Prices straight from manufacturers' websites:
MacBook Pro 17-inch
2.66GHz Intel Core 2 Duo
4GB Memory
320GB hard drive
NVIDIA GeForce 9400M + 9600M GT with 512MB
No internal optical drive
£1949
3 year extended warranty excluding accidental damage- £273
Total= £2222
http://store.apple.com/uk/browse/home/shop_mac/family/macbook_pro?mco=MTI4MDI
HP dv7-1050ea 17-inch
2.26 Ghz Intel Core 2 Duo
4GB Memory
500 GB
NVIDIA GeForce 9600M GT
Blu-Ray ROM with SuperMulti DVD±R/RW Double Layer
£ 1069
3 year extended warranty including accidental damage- £155
Total= £1224
http://h10010.www1.hp.com/wwpc/uk/en/ho/WF06a/321957-321957-3329744-64354-64354-3744231.html
I've heard that you can buy and fit OEM RAM for Macs yourself (can anyone confirm this?), but just for comparison Apple will charge you an extra £840
to bump the Powerbook up to 8GB RAM, whereas the first price I found for the equivalent upgrade for the PC is £446- that aint no small potatoes.

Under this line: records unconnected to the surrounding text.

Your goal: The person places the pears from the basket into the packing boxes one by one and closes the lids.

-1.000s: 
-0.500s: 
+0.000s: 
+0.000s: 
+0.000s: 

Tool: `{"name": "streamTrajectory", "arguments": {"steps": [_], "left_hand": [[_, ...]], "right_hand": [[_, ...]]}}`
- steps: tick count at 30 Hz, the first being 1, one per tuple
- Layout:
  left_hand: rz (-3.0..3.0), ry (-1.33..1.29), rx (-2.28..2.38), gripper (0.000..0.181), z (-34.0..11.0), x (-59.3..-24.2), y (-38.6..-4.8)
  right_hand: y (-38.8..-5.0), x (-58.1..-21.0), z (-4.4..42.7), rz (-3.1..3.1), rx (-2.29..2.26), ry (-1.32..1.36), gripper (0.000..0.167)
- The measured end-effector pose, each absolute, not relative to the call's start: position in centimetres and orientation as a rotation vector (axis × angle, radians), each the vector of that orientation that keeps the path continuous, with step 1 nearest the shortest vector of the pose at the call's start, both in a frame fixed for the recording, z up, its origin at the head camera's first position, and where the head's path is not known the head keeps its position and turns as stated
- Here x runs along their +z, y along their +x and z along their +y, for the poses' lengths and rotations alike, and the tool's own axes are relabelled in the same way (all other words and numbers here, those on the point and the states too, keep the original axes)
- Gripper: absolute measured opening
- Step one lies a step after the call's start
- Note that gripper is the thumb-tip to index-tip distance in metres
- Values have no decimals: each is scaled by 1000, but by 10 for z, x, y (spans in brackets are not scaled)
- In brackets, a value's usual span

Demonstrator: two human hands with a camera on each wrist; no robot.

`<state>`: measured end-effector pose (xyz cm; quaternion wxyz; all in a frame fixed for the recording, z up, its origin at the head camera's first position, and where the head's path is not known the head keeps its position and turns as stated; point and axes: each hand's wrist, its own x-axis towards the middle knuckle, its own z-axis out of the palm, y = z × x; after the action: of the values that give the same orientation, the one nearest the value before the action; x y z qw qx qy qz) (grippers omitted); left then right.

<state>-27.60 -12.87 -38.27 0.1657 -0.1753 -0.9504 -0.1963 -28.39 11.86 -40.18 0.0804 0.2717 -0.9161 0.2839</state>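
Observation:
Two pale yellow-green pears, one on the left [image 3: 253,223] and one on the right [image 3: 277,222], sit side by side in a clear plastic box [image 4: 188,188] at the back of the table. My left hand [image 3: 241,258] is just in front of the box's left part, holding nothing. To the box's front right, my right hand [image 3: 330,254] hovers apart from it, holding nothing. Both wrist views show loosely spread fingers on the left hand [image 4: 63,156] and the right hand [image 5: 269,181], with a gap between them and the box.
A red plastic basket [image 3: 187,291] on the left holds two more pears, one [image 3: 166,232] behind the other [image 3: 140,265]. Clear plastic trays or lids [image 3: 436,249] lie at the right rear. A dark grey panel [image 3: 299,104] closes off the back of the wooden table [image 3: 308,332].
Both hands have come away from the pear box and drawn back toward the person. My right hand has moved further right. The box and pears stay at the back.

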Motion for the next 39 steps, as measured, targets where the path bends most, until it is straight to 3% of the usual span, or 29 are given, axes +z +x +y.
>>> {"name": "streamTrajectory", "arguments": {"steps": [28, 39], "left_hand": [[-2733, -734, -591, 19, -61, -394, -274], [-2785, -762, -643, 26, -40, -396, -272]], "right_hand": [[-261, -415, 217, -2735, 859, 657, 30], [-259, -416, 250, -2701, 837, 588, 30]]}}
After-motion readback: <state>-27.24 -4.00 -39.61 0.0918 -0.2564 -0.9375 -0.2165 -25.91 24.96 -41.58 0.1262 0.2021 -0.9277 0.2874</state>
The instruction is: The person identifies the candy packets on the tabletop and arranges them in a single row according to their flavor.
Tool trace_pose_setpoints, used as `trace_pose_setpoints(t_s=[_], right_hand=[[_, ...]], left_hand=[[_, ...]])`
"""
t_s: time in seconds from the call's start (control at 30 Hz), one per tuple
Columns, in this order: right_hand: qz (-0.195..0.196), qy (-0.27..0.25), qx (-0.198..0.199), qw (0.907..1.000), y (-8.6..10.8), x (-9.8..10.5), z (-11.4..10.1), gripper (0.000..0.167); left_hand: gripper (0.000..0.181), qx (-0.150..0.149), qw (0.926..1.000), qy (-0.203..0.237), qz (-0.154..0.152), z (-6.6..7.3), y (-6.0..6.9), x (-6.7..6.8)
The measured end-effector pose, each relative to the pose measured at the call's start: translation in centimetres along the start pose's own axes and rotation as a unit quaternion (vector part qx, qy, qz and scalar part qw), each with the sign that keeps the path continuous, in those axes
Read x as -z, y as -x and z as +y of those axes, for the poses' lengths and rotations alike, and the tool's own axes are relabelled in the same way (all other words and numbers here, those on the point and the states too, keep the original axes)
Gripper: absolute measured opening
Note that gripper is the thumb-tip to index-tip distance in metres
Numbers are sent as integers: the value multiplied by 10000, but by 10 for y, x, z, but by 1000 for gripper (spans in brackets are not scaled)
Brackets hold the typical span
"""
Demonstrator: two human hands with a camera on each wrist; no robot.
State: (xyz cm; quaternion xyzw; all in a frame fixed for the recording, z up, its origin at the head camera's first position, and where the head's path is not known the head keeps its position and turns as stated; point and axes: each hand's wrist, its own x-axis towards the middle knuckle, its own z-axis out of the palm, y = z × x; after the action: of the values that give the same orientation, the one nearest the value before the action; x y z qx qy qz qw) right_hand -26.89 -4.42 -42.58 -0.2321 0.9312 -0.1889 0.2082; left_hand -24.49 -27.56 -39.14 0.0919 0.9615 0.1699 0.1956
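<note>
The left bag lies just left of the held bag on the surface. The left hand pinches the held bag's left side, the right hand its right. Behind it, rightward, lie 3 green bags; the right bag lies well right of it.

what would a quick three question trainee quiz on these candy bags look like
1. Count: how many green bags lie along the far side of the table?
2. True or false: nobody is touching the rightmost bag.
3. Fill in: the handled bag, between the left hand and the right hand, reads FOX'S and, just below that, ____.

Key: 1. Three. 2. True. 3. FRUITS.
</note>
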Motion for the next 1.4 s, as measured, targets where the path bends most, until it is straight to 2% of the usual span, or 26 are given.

The Powerbook is unquestionably the more powerful of the two, Apple's build quality and QA is far superior (and this particular hp model hasn't had the best reviews to be honest) and it weighs about two thirds of the hp, but if I was looking for a laptop to use in my daily work, there's no question that the pc would be my choice, if only because effectively it's 95% as powerful as the Powerbook, 500% as useful (app-wise) and more or less half the price. Looking at it another way, if I was looking for a small portable office setup that I'd use for mostly modelling and rendering for £226 more than the cost of the Powerbook I could buy TWO of the hp machines which would
a) take care of me and a colleague and/or
b) be a pretty powerful, yet extremely compact and efficent render farm with approximately >180% of the speed of the one Powerbook and/or
c) be a desktop for the office plus a portable workstation for presentations, etc and/or
d) allow for almost zero down-time when anything does go wrong with one of the machines and it has to be serviced, repaired or recovered as you just switch to the other one and/or
e) allow for completely swappable (and of course cloneable) harddrives in the event of hardware, firmware or OS failure. Cloning the harddrive of one machine after it's set up properly with all major apps and updates installed could even save 1 or 2 days of setup time for the second machine.
Yep, no surprises that I'm a PC fanboy, but I just prefer to spread my money around rather than put it all in one company's coffers and for me the cons of a less stable/reliable platform are far outweighed by the pros of cost vs. power, self-reliance and tweakability which appeals to the I-like-to-take-things-apart-to-see-how-they-work part of my brain.